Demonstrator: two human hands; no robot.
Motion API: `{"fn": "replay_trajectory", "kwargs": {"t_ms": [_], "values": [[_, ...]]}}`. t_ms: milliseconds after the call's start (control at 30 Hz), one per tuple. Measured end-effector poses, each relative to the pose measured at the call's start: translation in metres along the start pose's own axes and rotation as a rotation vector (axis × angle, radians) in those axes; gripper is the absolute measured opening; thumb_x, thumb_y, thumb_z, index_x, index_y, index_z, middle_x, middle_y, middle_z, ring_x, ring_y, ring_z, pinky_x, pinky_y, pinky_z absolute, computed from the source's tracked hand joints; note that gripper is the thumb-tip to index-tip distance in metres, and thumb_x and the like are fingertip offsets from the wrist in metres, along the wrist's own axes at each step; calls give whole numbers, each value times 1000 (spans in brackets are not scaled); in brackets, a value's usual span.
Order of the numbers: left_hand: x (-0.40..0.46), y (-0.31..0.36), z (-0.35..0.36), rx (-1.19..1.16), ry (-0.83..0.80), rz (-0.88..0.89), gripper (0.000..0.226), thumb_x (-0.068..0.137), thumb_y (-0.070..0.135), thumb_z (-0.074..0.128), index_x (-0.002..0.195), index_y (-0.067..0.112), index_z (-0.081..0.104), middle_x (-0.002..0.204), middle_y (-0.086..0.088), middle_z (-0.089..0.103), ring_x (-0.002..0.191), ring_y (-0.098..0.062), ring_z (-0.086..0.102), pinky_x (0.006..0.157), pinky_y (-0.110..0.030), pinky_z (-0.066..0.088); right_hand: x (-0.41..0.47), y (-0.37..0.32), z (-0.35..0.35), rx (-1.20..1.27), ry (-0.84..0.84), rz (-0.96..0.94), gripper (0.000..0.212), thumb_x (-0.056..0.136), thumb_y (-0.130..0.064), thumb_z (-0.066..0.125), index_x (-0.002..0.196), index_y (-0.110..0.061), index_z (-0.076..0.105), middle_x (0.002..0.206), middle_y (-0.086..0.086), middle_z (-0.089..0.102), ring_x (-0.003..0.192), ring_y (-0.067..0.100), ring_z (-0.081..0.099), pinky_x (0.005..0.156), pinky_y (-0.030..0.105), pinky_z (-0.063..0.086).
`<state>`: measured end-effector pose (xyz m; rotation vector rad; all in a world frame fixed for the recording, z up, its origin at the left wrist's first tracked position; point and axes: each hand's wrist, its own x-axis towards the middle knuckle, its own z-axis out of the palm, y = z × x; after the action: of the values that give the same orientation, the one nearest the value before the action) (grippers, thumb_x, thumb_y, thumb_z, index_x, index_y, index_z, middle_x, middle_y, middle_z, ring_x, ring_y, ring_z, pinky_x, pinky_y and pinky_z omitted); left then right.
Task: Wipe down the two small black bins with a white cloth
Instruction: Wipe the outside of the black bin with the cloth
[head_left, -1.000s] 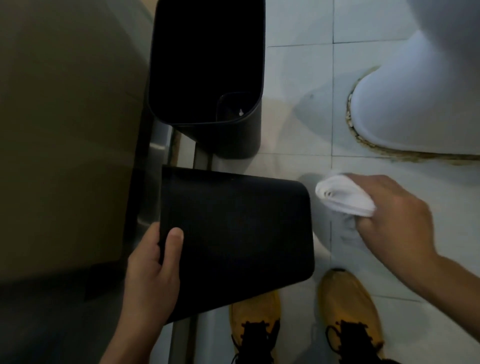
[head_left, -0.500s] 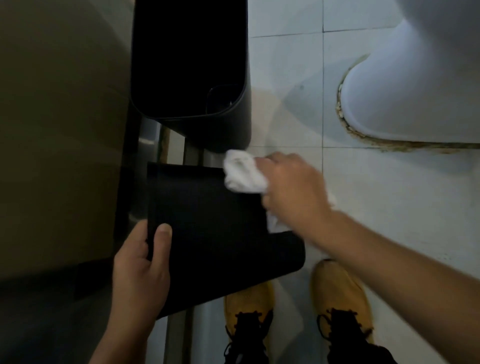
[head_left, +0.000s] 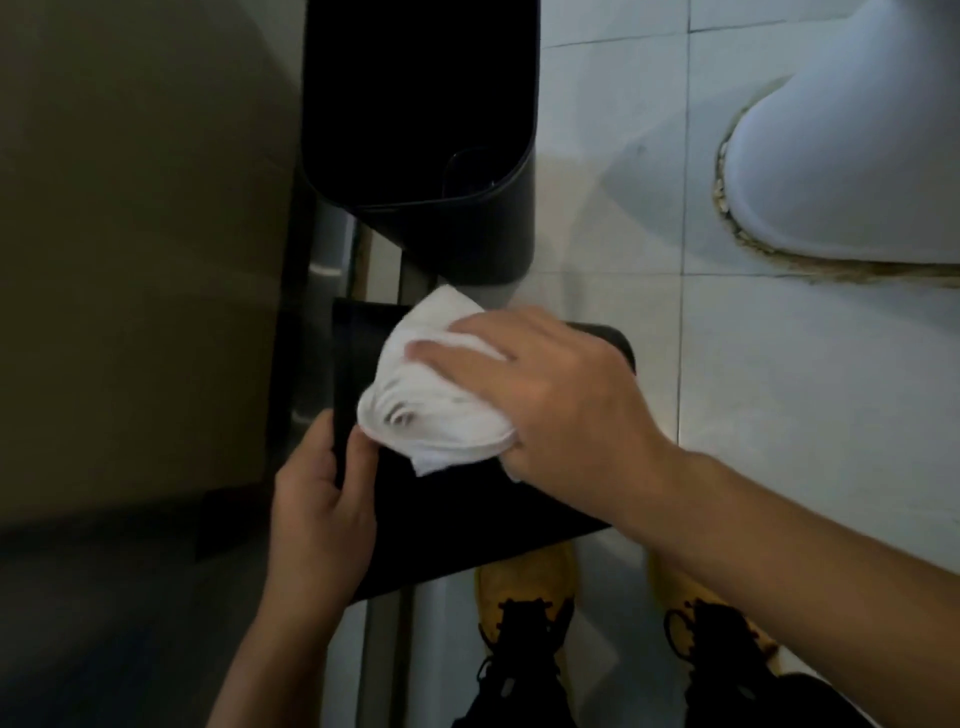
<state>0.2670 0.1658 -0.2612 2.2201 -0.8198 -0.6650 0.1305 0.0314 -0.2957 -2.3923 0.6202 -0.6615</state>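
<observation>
One small black bin (head_left: 457, 525) is held on its side above the floor, its flat wall facing up. My left hand (head_left: 317, 514) grips its left edge, thumb on top. My right hand (head_left: 550, 400) presses a bunched white cloth (head_left: 426, 405) flat against the upper left part of that wall. The second black bin (head_left: 426, 156) stands upright on the floor just beyond, its open mouth facing up and its inside dark.
A white toilet base (head_left: 852, 156) with a crusty seam stands on the pale tiled floor (head_left: 779, 415) at the upper right. A dull tan wall or door (head_left: 130, 234) fills the left. Two yellow shoes (head_left: 524, 587) show at the bottom.
My right hand has carried the cloth from the right of the bin onto its wall and then leftward toward my left hand. The left hand keeps its grip on the bin.
</observation>
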Motion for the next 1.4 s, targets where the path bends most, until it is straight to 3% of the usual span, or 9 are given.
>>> {"fn": "replay_trajectory", "kwargs": {"t_ms": [100, 267, 433, 600, 733, 867, 1033, 1200, 1400], "values": [[4, 3, 0, 40, -2, 45, 26, 100, 16, 47, 75, 9, 50, 63, -9, 51, 52, -7, 47, 48, -16, 36, 5, 21, 12, -67, -51, 54, 46, 80, -21, 78, 124, -20, 69, 119, 12, 68, 101, 36, 64, 85, 42, 53], [7, 2, -3, -39, -102, 36, 26, 101, 24, 44, 84, 8, 55, 69, -12, 57, 56, -27, 53, 47, -36, 42, 23, 83, -25, -263, -242, 514, 34, 80, -12, 66, 113, -19, 70, 106, 16, 66, 96, 38, 62, 67, 37, 40], [13, 2, 0, -57, -106, 66, 22, 101, 20, 44, 84, 24, 57, 70, 10, 60, 60, -4, 57, 52, -17, 44, 6, 37, -42, -62, 192, 426, 48, 69, -12, 60, 115, -11, 70, 101, 16, 68, 90, 36, 63, 72, 38, 47], [12, -1, -3, 0, -106, 49, 20, 95, 1, 55, 84, 18, 57, 74, 17, 68, 66, 7, 61, 58, -12, 47, -15, -26, 10, -8, -10, -3, 41, 84, -27, 75, 123, -14, 70, 120, 14, 67, 105, 31, 62, 83, 44, 52], [12, 0, -2, -18, -65, -36, 23, 100, 20, 47, 80, 10, 55, 71, -8, 60, 55, -11, 55, 50, -29, 45, -65, -24, 7, 34, -148, -89, 35, 84, -40, 74, 113, -21, 74, 118, 8, 68, 103, 23, 59, 78, 37, 51], [13, 16, -5, -129, -179, -127, 20, 93, 36, 45, 93, 22, 59, 82, -2, 65, 66, -16, 64, 55, -31, 52, -110, 0, -27, 166, -203, 14, 36, 82, -39, 80, 112, -18, 74, 113, 2, 69, 94, 20, 62, 76, 36, 53], [38, 34, -17, -226, -286, -374, 38, 85, 36, 55, 121, 22, 60, 102, -1, 71, 91, -20, 70, 77, -41, 54, -107, 22, -52, 160, 140, 282, 29, 80, -25, 76, 106, -10, 74, 105, 5, 71, 91, 25, 67, 82, 32, 51], [84, 54, -3, -224, -127, -443, 48, 93, 55, 51, 81, 13, 70, 70, 3, 74, 67, -13, 71, 63, -30, 49, -88, 30, -52, 182, 267, 379, 28, 85, -18, 57, 111, -26, 63, 101, -9, 65, 86, 23, 64, 75, 34, 51], [75, 54, 2, -93, -80, -258, 38, 100, 31, 48, 67, 14, 58, 49, 5, 51, 48, -12, 50, 43, -23, 38, -79, 25, -56, 184, 249, 373, 38, 81, -5, 62, 111, -28, 63, 103, -12, 65, 90, 20, 64, 78, 26, 49]]}}
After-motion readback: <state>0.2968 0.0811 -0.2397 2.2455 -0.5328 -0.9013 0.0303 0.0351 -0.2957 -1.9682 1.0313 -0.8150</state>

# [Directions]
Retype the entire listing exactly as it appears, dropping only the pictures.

# [Written answer]
Demonstrator: two human hands; no robot.
Motion API: `{"fn": "replay_trajectory", "kwargs": {"t_ms": [_], "values": [[_, ...]]}}`. t_ms: milliseconds after the call's start (control at 30 Hz), one per tuple. Measured end-effector poses, each relative to the pose measured at the call's start: translation in metres along the start pose's own axes and rotation as a rotation vector (axis × angle, radians) in those axes; gripper is the absolute measured opening; thumb_x, thumb_y, thumb_z, index_x, index_y, index_z, middle_x, middle_y, middle_z, ring_x, ring_y, ring_z, pinky_x, pinky_y, pinky_z absolute, computed from the source's tracked hand joints; note that gripper is the thumb-tip to index-tip distance in metres, and thumb_x and the like are fingertip offsets from the wrist in metres, along the wrist's own axes at each step; calls give whole numbers, each value times 1000 (spans in brackets are not scaled); in brackets, a value's usual span.
Order of the numbers: left_hand: x (-0.40..0.46), y (-0.31..0.36), z (-0.35..0.36), rx (-1.19..1.16), ry (-0.83..0.80), rz (-0.88..0.89), gripper (0.000..0.226), thumb_x (-0.068..0.137), thumb_y (-0.070..0.135), thumb_z (-0.074..0.128), index_x (-0.002..0.195), index_y (-0.067..0.112), index_z (-0.081..0.104), middle_x (-0.002..0.204), middle_y (-0.086..0.088), middle_z (-0.089..0.103), ring_x (-0.002..0.191), ring_y (-0.098..0.062), ring_z (-0.086..0.102), pinky_x (0.006..0.157), pinky_y (-0.110..0.030), pinky_z (-0.066..0.088); right_hand: x (-0.41..0.47), y (-0.37..0.32), z (-0.35..0.35), rx (-1.20..1.27), ry (-0.84..0.84), rz (-0.96..0.94), gripper (0.000..0.212), thumb_x (-0.056..0.136), thumb_y (-0.130..0.064), thumb_z (-0.066..0.125), index_x (-0.002..0.196), index_y (-0.110..0.061), index_z (-0.076..0.105), middle_x (0.002..0.206), middle_y (-0.086..0.086), middle_z (-0.089..0.102), ring_x (-0.003..0.192), ring_y (-0.067..0.100), ring_z (-0.081..0.099), pinky_x (0.005..0.156), pinky_y (-0.030..0.105), pinky_z (-0.063..0.086).
`<state>`: measured end-effector pose (xyz m; rotation vector rad; all in a world frame fixed for the recording, z up, its origin at the left wrist's first tracked position; point and axes: each hand's wrist, its own x-axis towards the middle knuckle, its own z-axis out of the palm, y = z × x; after the action: of the values that give the same orientation, the one nearest the value before the action) (grippers, thumb_x, thumb_y, thumb_z, index_x, index_y, index_z, middle_x, middle_y, middle_z, ring_x, ring_y, ring_z, pinky_x, pinky_y and pinky_z omitted); left then right.
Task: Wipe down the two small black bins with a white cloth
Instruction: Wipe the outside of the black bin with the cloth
[head_left, -1.000s] 
[head_left, -0.500s] 
[head_left, +0.000s] 
<state>0.2670 0.1658 -0.2612 2.2201 -0.8198 -0.6650 0.1305 0.0314 -0.2957 -2.3923 0.6202 -0.6615</state>
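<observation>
One small black bin (head_left: 457, 525) is held on its side above the floor, its flat wall facing up. My left hand (head_left: 317, 514) grips its left edge, thumb on top. My right hand (head_left: 550, 400) presses a bunched white cloth (head_left: 426, 405) flat against the upper left part of that wall. The second black bin (head_left: 426, 156) stands upright on the floor just beyond, its open mouth facing up and its inside dark.
A white toilet base (head_left: 852, 156) with a crusty seam stands on the pale tiled floor (head_left: 779, 415) at the upper right. A dull tan wall or door (head_left: 130, 234) fills the left. Two yellow shoes (head_left: 524, 587) show at the bottom.
My right hand has carried the cloth from the right of the bin onto its wall and then leftward toward my left hand. The left hand keeps its grip on the bin.
</observation>
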Motion for the next 1.4 s, targets where the path bends most, until it is straight to 3% of the usual span, or 9 are given.
>>> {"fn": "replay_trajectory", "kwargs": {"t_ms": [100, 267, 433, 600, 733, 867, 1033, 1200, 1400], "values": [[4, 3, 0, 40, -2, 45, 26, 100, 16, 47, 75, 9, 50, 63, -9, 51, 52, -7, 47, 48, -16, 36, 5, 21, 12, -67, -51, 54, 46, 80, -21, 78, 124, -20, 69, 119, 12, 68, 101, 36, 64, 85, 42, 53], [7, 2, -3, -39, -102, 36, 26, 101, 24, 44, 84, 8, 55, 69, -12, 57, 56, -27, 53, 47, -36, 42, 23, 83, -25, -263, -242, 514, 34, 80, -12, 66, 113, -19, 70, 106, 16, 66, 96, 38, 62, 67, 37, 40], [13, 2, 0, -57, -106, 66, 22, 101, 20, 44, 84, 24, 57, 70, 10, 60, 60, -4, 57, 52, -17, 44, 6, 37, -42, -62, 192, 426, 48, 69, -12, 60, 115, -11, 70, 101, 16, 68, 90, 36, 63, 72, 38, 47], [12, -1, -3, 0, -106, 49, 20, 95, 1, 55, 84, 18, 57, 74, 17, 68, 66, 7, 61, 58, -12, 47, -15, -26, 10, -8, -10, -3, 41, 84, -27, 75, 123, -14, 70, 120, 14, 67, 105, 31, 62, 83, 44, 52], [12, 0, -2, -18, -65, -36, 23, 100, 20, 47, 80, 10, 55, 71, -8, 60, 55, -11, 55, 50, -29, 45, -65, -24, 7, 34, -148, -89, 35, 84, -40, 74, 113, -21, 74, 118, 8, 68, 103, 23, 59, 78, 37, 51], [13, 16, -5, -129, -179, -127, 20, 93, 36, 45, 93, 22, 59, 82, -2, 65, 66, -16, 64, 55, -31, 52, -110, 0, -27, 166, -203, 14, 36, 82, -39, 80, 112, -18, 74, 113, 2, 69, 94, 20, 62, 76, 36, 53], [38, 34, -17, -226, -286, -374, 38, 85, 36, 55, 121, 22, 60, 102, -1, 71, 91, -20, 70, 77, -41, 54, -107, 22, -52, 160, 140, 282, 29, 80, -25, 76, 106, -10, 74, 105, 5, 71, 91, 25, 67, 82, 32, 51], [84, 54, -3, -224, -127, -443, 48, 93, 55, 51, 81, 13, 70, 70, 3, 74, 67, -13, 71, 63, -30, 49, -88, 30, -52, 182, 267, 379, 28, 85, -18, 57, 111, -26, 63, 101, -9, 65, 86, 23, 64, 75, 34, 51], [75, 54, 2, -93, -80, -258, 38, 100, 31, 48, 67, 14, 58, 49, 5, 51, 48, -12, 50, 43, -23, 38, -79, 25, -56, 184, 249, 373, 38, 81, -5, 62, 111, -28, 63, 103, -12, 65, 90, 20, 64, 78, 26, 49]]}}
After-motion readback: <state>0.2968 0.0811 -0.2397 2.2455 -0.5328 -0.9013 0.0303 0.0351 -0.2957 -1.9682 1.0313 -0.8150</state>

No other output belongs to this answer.